Hip-hop, the era

Writers probe whether a revolutionary art form has matured enough to remake politics and culture

June 22, 2008|Saul Austerlitz

All About the Beat: Why Hip-Hop Can't Save Black America
By John McWhorter
Gotham, 186 pp., $20

Party Crashing: How the Hip-Hop Generation Declared Political Independence
By Keli Goff
Basic Civitas, 294 pp., paperback, $16.95

The hip-hop generation: The phrase has a certain summational ring, an aura of capturing a kernel of truth about American youth in the same way that Generation X seemed to define an earlier cohort. A nation of millions, raised on Public Enemy's "Fight the Power," Jay-Z, and Kanye West, will rise to seize power from greedy capitalist fat-cats and neoconservative warmongers. Hip-hop, the revolutionary art form of the past quarter-century, will expand its reach into spheres beyond music and culture, remaking politics in its image.

Or will it? Two new books examine the promise of the hip-hop generation, wondering what - if anything - will be its political legacy. John McWhorter's "All About the Beat: Why Hip-Hop Can't Save Black America" and Keli Goff's "Party Crashing: How the Hip-Hop Generation Declared Political Independence" reach diametrically opposed conclusions about hip-hop's political impact, but share a fundamentally flawed set of assumptions that cause them to misunderstand the relationship between culture and politics.

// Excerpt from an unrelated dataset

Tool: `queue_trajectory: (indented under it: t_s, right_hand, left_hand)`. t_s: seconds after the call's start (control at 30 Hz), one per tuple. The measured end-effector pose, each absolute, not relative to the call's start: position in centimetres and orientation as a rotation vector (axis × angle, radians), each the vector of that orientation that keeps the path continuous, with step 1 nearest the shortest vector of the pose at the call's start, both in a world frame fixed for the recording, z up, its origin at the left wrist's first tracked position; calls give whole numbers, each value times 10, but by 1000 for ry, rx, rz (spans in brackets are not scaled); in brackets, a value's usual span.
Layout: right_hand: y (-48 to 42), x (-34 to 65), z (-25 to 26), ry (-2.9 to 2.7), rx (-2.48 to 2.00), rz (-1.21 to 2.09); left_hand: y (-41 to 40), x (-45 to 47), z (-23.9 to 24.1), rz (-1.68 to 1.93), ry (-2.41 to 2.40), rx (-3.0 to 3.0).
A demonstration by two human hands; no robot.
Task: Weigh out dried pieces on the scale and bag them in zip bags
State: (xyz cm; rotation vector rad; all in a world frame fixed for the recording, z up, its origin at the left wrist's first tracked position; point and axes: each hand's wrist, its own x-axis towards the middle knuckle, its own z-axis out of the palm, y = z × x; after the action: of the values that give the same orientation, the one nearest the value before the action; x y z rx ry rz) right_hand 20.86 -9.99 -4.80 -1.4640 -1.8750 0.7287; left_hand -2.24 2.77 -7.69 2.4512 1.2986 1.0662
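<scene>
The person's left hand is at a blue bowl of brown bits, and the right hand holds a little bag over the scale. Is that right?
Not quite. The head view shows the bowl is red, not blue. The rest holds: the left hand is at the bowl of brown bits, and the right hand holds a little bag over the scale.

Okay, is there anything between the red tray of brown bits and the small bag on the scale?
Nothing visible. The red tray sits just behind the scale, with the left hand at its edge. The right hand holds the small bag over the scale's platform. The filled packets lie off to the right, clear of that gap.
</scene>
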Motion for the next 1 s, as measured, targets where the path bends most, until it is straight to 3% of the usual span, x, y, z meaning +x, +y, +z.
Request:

McWhorter, noted policy wonk and author of "Losing the Race," pets hip-hop with one hand as he slaps it with the other. How can mere music - particularly music riven by such inner contradiction - be capable of true change? "Actually listen to a rap track, even by a conscious artist, and then think about the real world. How many among us really believe there is a meaningful connection between that rap and making people think in new ways - ways so new that the nation's fabric changes?" The answer is almost nobody. McWhorter assembles a paper tiger in order to repeatedly lunge at it, and then waits for our applause when he has vanquished the beast. It is not that "All About the Beat" is fundamentally mistaken; hip-hop is not a likely precursor of revolutionary change, and incremental, piecemeal efforts to improve the lives of African-Americans are often ignored in favor of pie-in-the-sky theorizing. It is just that in 2008, in the era of Soulja Boy, few would claim otherwise.